Now for the first time, geochemical studies have determined the oxygen levels in the world's oceans at the time these sediments accumulated in Avalon. "Our studies show that the oldest sediments on the Avalon Peninsula, which completely lack animal fossils, were deposited during a time when there was little or no free oxygen in the world's oceans," says Dr. Narbonne. "Immediately after this ice age there is evidence for a huge increase in atmospheric oxygento at least 15 per cent of modern levels, and these sediments also contain evidence of the oldest
large animal fossils."

Also on the research team are Don Canfield (University of Southern Denmark) and Simon Poulton (Newcastle University, U.K.). Geochemical studies by Drs. Canfield and Poulton included measurements of iron speciation and sulphur isotopes to determine the oxygen levels in the world's oceans at the time these sediments accumulated in Avalon.
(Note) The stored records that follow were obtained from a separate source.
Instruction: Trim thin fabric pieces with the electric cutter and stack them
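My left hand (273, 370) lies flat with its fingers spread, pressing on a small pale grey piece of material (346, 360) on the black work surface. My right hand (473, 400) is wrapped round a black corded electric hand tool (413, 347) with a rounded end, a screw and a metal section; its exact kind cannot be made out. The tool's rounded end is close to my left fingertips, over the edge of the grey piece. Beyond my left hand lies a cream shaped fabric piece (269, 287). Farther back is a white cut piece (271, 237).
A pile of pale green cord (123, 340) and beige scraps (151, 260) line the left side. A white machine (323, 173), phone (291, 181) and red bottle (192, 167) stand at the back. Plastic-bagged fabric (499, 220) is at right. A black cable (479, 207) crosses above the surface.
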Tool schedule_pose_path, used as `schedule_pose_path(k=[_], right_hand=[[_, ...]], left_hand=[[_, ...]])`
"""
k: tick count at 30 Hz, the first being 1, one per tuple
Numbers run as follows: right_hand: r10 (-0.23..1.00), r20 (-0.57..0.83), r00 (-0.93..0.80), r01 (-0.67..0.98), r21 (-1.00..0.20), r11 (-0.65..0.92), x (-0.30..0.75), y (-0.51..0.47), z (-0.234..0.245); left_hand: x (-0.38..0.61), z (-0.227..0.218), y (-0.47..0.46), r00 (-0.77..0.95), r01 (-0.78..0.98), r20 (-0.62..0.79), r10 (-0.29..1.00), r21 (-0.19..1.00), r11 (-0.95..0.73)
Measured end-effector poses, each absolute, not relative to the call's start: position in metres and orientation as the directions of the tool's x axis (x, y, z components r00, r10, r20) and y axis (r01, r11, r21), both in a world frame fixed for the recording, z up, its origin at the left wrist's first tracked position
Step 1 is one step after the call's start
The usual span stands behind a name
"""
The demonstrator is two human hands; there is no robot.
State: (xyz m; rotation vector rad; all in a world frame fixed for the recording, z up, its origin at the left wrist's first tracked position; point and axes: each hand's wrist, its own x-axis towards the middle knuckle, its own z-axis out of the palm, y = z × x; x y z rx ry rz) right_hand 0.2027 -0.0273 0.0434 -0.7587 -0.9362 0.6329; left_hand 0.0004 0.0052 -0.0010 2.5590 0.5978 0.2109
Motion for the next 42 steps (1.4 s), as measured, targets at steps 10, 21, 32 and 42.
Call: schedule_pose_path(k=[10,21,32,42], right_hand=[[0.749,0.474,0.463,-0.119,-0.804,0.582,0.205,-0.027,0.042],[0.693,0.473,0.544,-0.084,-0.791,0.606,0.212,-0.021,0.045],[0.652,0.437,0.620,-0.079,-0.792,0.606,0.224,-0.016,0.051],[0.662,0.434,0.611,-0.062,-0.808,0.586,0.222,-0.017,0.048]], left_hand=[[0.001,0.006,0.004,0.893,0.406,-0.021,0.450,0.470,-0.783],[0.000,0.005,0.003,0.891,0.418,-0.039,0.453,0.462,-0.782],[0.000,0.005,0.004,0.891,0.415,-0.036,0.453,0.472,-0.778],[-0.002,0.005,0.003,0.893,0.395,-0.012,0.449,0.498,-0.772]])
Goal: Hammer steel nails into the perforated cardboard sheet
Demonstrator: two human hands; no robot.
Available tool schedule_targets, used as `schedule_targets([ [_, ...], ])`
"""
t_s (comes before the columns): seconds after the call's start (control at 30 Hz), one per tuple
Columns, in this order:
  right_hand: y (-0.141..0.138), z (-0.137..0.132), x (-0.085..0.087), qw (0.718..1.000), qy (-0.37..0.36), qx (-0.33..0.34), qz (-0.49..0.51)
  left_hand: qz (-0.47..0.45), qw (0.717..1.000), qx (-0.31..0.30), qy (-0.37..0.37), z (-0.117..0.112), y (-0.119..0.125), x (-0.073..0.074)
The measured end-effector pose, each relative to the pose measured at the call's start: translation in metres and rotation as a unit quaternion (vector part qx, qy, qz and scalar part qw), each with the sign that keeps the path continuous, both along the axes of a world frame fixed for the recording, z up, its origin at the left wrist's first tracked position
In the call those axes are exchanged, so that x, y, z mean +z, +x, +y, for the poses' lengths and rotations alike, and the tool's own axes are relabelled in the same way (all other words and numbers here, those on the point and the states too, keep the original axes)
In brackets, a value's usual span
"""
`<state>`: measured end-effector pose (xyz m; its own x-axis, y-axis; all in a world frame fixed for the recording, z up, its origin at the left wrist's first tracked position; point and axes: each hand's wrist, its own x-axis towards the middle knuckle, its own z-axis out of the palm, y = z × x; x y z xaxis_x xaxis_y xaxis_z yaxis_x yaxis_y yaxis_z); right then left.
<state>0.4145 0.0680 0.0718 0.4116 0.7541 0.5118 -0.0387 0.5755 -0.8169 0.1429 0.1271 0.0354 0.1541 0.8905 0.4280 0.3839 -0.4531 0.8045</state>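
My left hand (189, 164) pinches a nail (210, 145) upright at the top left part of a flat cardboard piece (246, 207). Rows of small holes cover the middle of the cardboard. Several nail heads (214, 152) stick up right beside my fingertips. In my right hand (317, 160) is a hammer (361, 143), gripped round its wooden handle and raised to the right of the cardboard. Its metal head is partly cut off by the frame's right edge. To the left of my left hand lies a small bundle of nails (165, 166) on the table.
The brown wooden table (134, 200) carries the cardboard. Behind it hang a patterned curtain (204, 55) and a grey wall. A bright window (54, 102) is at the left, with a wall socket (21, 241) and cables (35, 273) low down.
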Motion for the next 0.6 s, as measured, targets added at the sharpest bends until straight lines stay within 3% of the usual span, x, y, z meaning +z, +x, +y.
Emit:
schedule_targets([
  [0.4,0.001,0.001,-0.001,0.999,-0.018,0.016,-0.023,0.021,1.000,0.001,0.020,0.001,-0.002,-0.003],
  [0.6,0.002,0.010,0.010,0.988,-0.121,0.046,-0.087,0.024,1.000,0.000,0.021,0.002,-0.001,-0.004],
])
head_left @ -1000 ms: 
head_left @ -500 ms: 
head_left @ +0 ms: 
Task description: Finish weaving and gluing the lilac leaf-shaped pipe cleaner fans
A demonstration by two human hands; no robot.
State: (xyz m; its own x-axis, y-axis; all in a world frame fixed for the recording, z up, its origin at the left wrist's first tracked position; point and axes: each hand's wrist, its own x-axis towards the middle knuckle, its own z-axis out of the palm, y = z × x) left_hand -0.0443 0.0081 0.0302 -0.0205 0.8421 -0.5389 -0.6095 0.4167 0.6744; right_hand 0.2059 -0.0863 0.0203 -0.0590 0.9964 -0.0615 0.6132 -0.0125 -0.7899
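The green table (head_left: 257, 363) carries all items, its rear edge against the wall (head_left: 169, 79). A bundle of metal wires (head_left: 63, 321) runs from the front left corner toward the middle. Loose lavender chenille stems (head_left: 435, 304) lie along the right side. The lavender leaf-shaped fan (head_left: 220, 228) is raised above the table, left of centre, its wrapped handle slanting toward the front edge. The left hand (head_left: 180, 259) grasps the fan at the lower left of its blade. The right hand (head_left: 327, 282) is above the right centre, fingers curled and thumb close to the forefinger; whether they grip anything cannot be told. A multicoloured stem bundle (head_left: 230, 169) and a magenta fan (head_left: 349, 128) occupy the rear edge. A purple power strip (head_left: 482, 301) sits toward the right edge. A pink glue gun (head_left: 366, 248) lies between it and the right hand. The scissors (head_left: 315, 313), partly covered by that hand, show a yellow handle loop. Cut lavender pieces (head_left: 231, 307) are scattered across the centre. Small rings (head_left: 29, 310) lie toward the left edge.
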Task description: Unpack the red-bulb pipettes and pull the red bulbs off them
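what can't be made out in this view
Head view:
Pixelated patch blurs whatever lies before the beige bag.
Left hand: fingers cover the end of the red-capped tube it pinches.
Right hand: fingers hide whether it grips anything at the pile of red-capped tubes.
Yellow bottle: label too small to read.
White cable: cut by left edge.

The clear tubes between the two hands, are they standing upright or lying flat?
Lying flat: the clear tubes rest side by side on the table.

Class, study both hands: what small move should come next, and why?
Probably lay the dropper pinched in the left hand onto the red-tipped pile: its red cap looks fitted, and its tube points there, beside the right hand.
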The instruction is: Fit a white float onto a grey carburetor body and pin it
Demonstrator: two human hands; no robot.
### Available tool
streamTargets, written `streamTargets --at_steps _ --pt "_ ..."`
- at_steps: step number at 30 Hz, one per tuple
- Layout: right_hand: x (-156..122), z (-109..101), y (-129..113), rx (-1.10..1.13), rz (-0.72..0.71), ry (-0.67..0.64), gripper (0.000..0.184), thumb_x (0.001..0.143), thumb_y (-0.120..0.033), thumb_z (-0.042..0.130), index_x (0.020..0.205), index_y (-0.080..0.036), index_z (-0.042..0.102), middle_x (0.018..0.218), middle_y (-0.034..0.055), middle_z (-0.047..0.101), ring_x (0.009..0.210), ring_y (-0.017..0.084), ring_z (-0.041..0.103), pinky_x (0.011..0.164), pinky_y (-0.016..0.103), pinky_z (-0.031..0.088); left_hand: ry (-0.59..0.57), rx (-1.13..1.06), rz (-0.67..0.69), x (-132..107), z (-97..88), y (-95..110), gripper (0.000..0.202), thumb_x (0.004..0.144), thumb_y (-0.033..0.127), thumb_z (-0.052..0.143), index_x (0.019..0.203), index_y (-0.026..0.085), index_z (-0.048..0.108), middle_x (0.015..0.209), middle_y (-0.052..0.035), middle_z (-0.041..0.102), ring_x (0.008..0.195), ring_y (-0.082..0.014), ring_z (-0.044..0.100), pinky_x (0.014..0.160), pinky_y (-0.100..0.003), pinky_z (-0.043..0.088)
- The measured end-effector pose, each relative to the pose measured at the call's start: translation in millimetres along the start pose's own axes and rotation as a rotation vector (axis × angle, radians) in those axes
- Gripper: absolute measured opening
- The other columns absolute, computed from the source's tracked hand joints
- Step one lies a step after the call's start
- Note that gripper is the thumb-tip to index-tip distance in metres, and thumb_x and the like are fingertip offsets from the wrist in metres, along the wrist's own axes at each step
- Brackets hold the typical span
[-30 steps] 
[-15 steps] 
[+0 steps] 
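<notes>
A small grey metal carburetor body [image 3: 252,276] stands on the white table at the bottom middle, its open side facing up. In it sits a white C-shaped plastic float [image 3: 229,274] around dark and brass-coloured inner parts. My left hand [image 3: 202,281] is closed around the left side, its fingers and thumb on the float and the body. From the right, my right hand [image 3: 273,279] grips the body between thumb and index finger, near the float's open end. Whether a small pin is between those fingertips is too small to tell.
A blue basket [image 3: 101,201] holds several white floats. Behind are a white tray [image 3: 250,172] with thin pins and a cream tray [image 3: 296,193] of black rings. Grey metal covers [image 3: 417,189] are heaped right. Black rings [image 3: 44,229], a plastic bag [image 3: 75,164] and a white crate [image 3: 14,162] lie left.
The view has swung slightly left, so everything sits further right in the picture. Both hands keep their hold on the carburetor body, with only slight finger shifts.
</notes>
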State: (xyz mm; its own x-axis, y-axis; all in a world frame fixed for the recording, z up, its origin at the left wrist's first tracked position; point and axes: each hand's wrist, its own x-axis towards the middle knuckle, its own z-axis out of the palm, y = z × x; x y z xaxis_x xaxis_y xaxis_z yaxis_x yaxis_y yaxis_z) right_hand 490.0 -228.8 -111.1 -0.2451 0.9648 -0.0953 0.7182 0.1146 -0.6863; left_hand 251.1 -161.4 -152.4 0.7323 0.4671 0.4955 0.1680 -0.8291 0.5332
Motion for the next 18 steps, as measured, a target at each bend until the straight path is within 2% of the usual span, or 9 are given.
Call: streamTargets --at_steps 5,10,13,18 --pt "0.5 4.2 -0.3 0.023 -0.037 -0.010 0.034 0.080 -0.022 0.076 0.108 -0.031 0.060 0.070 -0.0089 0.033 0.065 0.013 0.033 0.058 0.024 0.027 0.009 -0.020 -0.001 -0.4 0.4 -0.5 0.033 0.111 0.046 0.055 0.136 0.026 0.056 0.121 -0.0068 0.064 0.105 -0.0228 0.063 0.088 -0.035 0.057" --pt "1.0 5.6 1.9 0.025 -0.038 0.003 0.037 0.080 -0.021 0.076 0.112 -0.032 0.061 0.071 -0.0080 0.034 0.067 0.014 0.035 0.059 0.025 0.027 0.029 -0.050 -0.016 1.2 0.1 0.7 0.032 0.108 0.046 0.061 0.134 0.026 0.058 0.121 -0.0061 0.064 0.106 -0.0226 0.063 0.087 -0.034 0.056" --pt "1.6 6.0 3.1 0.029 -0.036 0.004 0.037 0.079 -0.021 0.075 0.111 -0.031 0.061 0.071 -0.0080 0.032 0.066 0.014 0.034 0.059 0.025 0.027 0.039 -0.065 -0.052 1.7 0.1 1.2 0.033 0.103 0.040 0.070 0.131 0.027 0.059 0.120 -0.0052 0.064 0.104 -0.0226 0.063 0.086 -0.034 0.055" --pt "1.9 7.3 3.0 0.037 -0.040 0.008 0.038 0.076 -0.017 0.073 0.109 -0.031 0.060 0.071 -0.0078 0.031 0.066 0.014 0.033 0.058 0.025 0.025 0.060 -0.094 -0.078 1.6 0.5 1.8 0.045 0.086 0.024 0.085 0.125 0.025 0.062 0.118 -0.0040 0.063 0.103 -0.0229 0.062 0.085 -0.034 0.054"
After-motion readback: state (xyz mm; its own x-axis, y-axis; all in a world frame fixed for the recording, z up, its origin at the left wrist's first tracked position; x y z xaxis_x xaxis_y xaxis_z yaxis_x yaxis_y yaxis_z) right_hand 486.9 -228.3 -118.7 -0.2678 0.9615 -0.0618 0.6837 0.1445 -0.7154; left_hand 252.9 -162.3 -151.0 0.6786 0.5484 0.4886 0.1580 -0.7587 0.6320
The close connection between the first appearance of oxygenated conditions in the world's oceans and the first appearance of large animal fossils confirms the importance of oxygen as a trigger for the early evolution of animals, the researchers say. They hypothesize that melting glaciers increased the amount of nutrients in the ocean and led to a proliferation of single-celled organisms that liberated oxygen through photosynthesis. This began an evolutionary radiation that led to complex communities of filter-feeding animals, then mobile bilateral animals, and ultimately to the Cambrian "explosion" of skeletal animals 542 million years ago.